Use secondary boot disks to preload data or container images


This page shows you how to improve workload startup latency by using secondary boot disks in Google Kubernetes Engine (GKE) to preload data or container images on new nodes. This enables workloads to achieve a fast cold start and to improve the overall utilization of provisioned resources.

Before reading this page, ensure that you're familiar with Google Cloud, Kubernetes, containers, YAML, containerd runtime, and the Google Cloud CLI.

Overview

Starting in GKE version 1.28.3-gke.1067000 in Standard clusters and in GKE version 1.30.1-gke.1329000 in Autopilot clusters, you can configure the node pool with secondary boot disks. You can tell GKE to provision the nodes and preload them with data, such as a machine learning (ML) model, or a container image. Using preloaded container images or data in a secondary disk has the following benefits for your workloads:

  • Reduced latency when pulling large container images, or downloading data
  • Faster autoscaling
  • Quicker recovery from disruptions like maintenance events and system errors

The following sections describe how to configure the secondary boot disk in GKE Autopilot and Standard clusters.

How secondary boot disks work

Your workload can start more quickly by using the preloaded container image or data on secondary boot disks. Secondary boot disks have the following characteristics:

  • Secondary boot disks are Persistent Disks which are backed by distributed block storage. If the disk image is already in use in the zone, the creation time of all subsequent disk from the same disk image will be lower.
  • The secondary boot disk type is the same as the node boot disk.
  • The size of the secondary boot disk is decided by disk image size.

Adding secondary boot disks to your node pools does not increase the node provisioning time.

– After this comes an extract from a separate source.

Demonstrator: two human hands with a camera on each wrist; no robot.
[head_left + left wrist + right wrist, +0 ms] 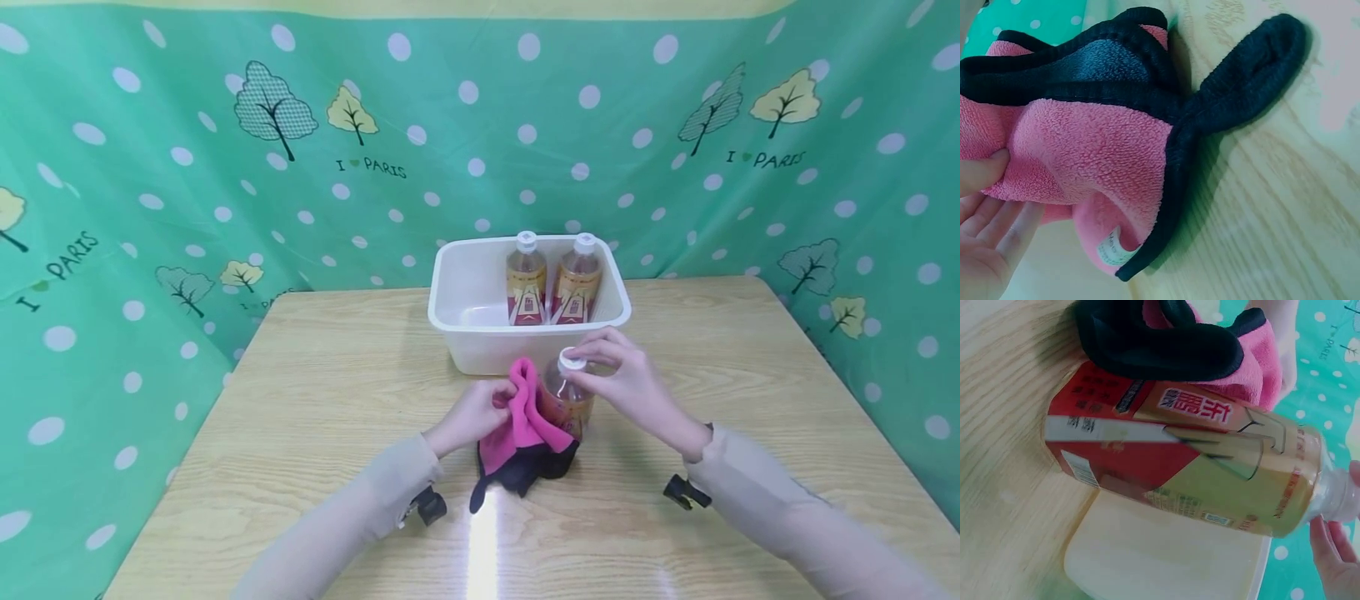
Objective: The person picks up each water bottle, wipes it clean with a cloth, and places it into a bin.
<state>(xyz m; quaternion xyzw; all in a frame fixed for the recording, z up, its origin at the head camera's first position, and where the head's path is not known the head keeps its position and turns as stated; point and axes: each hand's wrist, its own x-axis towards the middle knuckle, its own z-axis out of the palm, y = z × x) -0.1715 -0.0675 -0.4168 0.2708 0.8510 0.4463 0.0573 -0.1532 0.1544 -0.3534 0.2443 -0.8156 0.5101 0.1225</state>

GKE provisions secondary boot disks from a disk image in parallel with the node provisioning process.

Best practice:

To support preloaded container images, GKE extends the containerd runtime with plugins that read the container images from secondary boot disks. Container images are reused by the base layers.

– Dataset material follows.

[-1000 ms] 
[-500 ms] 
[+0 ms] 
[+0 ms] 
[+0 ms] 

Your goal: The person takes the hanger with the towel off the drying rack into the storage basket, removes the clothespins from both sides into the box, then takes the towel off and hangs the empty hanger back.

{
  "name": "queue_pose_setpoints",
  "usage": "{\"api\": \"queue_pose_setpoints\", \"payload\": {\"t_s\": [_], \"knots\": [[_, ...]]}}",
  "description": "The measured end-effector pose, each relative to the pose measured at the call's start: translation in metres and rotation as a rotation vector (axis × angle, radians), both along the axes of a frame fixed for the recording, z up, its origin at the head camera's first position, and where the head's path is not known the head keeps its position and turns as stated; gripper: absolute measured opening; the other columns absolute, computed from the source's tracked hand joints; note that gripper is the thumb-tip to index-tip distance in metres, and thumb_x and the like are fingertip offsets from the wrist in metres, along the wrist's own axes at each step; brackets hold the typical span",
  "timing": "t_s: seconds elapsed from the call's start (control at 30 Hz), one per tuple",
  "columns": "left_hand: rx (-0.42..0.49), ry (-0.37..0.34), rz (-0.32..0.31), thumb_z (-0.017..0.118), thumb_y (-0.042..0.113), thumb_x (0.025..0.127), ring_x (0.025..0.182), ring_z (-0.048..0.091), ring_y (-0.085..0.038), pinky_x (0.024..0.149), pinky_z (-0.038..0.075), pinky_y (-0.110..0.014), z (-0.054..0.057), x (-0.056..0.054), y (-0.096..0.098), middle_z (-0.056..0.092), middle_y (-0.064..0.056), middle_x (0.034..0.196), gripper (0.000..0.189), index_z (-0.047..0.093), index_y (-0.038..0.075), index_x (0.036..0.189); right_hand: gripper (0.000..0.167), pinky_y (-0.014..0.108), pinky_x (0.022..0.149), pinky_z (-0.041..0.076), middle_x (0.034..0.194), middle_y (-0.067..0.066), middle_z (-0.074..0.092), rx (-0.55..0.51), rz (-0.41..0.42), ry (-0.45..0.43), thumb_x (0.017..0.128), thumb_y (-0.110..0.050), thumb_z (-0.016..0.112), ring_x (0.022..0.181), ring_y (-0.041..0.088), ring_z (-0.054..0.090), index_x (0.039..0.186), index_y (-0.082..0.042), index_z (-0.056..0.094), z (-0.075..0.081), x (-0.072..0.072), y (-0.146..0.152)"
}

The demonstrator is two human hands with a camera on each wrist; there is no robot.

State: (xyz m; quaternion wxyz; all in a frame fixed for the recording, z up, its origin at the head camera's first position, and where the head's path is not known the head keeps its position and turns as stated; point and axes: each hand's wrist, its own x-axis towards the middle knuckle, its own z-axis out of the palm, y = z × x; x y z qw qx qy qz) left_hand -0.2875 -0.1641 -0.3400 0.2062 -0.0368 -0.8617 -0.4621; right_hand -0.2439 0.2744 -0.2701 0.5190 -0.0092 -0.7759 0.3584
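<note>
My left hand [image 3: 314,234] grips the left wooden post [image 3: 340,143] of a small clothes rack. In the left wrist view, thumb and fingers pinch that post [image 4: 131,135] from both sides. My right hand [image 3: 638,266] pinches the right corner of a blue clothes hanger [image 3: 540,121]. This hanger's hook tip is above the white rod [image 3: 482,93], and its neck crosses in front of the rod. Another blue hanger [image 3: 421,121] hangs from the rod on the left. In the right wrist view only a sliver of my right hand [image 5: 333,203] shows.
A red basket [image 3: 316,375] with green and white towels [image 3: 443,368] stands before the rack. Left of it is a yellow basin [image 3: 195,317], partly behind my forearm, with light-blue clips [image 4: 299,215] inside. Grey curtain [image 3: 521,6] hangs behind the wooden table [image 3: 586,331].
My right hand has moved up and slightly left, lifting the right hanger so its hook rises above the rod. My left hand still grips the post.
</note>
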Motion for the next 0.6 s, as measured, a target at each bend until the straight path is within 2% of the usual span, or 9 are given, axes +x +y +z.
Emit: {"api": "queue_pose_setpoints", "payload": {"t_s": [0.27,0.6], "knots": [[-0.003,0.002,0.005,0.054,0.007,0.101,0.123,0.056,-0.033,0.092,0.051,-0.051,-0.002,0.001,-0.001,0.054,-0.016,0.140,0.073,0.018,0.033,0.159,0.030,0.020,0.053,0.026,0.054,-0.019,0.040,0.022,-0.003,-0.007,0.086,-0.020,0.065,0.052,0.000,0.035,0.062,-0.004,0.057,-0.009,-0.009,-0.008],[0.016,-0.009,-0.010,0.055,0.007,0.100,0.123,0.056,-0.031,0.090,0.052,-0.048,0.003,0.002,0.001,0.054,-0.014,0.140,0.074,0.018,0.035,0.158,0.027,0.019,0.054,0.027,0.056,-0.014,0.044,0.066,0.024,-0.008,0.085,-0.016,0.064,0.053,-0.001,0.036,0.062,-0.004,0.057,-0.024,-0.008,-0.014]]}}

Preload large base layers into the secondary boot disk, while the small upper layers can be pulled from the container registry.

Before you begin

Before you start, make sure you have performed the following tasks:

  • Enable the Google Kubernetes Engine API.
  • Enable Google Kubernetes Engine API
  • If you want to use the Google Cloud CLI for this task, install and then initialize the gcloud CLI. If you previously installed the gcloud CLI, get the latest version by running gcloud components update.

Requirements

The following requirements apply to using secondary boot disk:

  1. Your clusters are running GKE version 1.28.3-gke.1067000 in GKE Standard or version 1.30.1-gke.1329000 in GKE Autopilot.
  2. When you modify the disk image, you must create a new node pool. Updating the disk image on existing nodes is not supported.
  3. Configure Image streaming to use the secondary boot disk feature.
  4. Use the Container-Optimized OS with a containerd node image. Autopilot nodes use this node image by default.
  5. Prepare the disk image with data ready during build time or with preloaded container images. Ensure that your cluster has access to the disk image to load onto the nodes.

    Best practice:

    Automate the disk image in a CI/CD pipeline.

Limitations

Secondary boot disks have the following limitations:

  • You cannot update secondary boot disks for existing nodes. To attach a new disk image, create a new node pool.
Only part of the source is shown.